**PROBLEM REQUIREMENTS**
What is wanted is every line below from the one with "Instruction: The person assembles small" up to and including the one with "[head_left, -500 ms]", retyped exactly, pictures excluded, nothing else.

**ENTRIES SHOWN**
╭──

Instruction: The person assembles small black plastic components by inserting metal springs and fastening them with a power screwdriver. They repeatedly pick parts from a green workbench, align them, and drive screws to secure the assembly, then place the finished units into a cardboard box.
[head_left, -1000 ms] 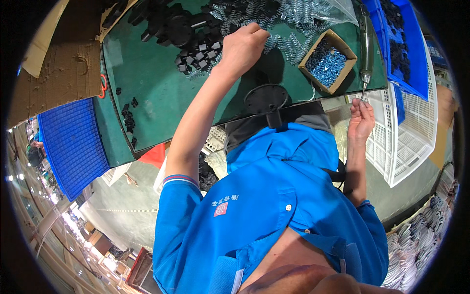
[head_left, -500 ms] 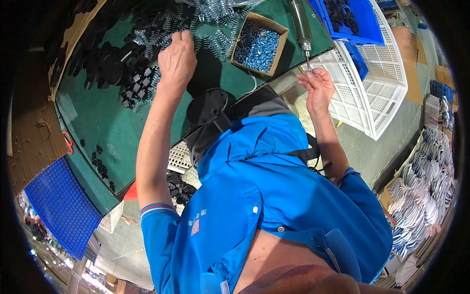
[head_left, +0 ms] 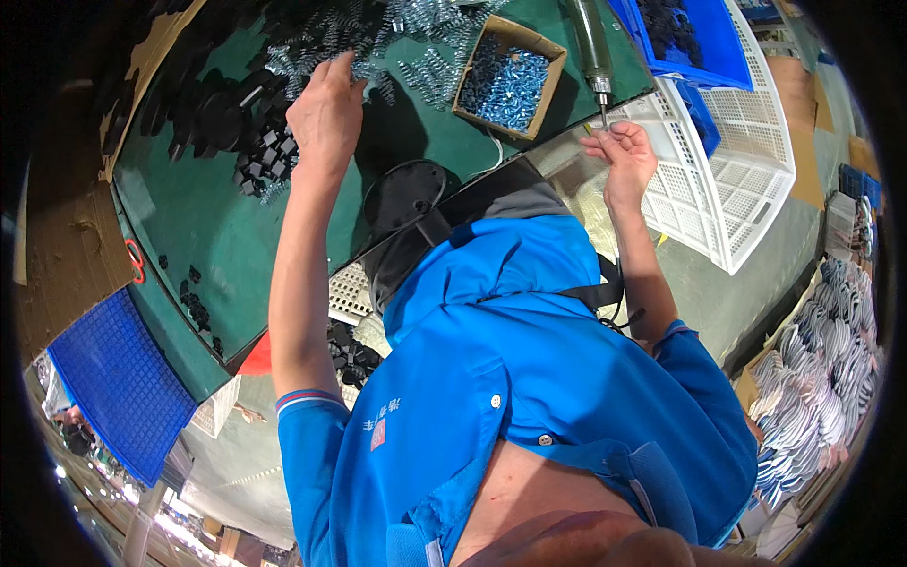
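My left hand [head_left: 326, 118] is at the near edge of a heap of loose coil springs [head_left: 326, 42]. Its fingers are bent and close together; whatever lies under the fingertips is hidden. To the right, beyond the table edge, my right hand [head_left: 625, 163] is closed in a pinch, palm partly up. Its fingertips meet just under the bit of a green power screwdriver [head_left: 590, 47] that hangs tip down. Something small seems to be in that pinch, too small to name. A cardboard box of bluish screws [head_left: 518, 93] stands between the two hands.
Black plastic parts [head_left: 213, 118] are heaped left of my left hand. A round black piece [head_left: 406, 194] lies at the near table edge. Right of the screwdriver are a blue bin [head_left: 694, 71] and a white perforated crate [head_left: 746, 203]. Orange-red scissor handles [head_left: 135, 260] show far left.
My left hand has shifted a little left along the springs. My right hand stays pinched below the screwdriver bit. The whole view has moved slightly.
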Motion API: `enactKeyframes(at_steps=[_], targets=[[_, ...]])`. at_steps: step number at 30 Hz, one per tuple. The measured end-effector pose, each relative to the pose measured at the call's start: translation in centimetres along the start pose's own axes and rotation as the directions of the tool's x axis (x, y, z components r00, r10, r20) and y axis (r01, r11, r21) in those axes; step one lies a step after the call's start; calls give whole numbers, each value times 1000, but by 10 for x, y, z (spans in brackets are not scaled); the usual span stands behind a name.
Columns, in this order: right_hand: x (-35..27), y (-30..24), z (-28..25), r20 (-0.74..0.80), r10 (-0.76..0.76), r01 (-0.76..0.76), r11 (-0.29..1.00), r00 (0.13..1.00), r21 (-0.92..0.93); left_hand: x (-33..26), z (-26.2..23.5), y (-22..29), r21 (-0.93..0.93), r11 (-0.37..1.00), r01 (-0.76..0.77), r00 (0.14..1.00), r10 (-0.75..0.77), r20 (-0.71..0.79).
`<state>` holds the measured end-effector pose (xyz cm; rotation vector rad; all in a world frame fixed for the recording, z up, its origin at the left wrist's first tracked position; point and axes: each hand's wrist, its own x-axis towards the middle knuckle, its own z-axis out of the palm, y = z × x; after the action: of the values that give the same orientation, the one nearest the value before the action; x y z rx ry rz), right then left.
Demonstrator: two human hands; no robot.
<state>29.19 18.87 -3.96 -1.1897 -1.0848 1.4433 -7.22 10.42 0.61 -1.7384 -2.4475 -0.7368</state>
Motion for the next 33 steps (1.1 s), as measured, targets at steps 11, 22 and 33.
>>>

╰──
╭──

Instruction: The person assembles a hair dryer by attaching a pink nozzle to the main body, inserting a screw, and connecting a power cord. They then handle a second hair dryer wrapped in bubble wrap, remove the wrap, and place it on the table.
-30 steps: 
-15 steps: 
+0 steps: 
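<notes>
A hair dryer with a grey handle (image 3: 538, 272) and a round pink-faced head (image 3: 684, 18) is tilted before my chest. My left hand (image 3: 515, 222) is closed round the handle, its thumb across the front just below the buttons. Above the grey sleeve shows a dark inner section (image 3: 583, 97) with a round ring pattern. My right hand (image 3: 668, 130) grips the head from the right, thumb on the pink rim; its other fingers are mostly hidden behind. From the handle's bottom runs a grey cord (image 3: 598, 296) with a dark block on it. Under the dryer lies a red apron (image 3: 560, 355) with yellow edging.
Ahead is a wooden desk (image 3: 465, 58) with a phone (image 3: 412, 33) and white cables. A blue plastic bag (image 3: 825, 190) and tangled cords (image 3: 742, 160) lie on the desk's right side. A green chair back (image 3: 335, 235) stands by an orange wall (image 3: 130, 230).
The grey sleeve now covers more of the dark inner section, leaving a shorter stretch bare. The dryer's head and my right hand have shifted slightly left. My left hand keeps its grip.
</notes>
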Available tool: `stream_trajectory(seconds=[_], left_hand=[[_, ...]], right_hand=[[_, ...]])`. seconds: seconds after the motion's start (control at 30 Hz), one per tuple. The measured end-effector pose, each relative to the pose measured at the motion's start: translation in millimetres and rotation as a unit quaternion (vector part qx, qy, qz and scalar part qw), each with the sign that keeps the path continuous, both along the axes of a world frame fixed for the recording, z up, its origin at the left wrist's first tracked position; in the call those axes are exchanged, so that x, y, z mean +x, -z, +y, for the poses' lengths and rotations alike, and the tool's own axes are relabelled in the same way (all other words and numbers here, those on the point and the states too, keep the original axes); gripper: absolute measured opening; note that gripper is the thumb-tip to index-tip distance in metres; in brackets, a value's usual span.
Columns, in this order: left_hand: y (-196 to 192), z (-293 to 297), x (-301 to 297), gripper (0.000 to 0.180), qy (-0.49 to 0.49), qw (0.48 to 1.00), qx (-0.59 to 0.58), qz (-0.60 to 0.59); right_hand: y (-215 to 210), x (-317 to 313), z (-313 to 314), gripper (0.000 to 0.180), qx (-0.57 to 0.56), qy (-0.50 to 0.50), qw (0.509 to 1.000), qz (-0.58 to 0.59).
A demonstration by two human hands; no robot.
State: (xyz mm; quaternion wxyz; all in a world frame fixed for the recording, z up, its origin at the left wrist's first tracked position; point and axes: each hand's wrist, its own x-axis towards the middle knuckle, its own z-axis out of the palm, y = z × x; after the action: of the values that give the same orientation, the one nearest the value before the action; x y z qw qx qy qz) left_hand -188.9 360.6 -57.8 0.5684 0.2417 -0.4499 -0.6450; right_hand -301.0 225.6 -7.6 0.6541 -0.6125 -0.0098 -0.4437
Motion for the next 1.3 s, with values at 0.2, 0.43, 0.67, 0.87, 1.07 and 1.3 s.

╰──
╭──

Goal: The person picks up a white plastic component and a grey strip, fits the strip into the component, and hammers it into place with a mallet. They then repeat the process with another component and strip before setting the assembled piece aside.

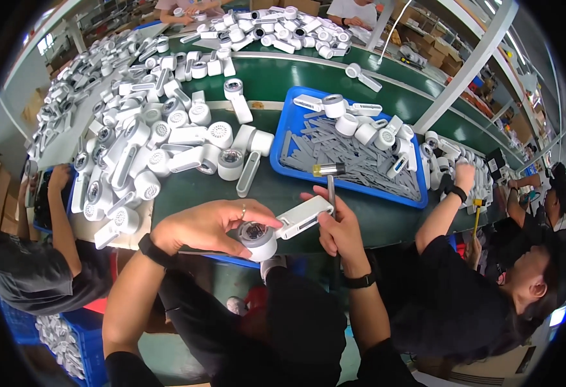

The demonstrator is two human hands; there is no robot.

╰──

**EXERCISE ANSWER**
Instruction: The person assembles small black plastic components by inserting metal springs and fastening them with a power screwdriver. They repeatedly pick parts from a green workbench, align them, and drive screws to secure the assembly, then place the finished units into a cardboard box.
[head_left, -1000 ms] 
[head_left, -500 ms] 

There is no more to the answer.